By the end of Week 1, I was working on a new project with another data scientist looking at prescribing behaviours during the Covid-19 pandemic. All OpenSAFELY projects are built on top of a study definition, a flexible framework written in Python that allows the user to define the patient cohort and data required to generate the necessary research dataset. This detailed walkthrough is especially helpful when getting to grips with this framework, and the OpenSAFELY Github acts as a growing resource of example implementations that can help guide users when developing their own projects. This study definition in particular covers a broad range of primary care data.

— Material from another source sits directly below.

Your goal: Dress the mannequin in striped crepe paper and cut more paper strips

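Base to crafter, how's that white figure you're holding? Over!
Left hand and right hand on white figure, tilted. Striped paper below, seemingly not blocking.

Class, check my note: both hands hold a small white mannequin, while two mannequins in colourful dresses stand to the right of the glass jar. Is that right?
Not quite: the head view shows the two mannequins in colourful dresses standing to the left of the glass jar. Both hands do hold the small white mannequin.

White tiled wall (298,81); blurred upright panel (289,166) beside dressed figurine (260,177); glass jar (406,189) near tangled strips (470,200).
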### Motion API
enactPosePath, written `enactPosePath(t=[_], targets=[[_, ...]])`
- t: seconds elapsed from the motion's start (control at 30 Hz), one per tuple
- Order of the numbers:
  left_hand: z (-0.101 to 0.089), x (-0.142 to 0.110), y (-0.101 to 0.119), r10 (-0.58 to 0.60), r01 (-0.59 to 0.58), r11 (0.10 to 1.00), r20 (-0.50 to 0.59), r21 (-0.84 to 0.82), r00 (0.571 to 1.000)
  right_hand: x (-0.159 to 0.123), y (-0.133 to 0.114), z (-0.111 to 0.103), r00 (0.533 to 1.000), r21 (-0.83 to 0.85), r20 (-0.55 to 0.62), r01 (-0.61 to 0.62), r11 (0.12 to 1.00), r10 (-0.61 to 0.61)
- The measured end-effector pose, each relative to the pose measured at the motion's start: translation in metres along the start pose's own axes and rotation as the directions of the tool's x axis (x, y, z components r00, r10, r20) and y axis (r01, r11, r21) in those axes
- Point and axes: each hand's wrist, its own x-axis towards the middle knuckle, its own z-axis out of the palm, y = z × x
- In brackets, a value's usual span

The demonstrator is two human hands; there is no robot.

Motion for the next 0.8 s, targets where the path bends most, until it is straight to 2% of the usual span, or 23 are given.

The process of developing the study definition is iterative: cohort characteristics and data variables can be added over time and rerun. When an aspect of patient selection needed to be revised in my project, it was straightforward to amend the existing study definition and rerun the data generation. The idea of representing the data as a set of instructions rather than the data themselves is very appealing to me, particularly as the decision process for the set of instructions can be documented along with the analysis code via git commits.
The DataLab has high aspirations for its products and is committed to keeping those products open source. In the very short time that I’ve been here I can see why there is good reason to believe that these aspirations will be achieved. The right people with the right skills are in place. The pipeline has been designed to be robust and flexible. I’m very excited about what I’m going to learn and what I’m going to be able to contribute to working at The DataLab.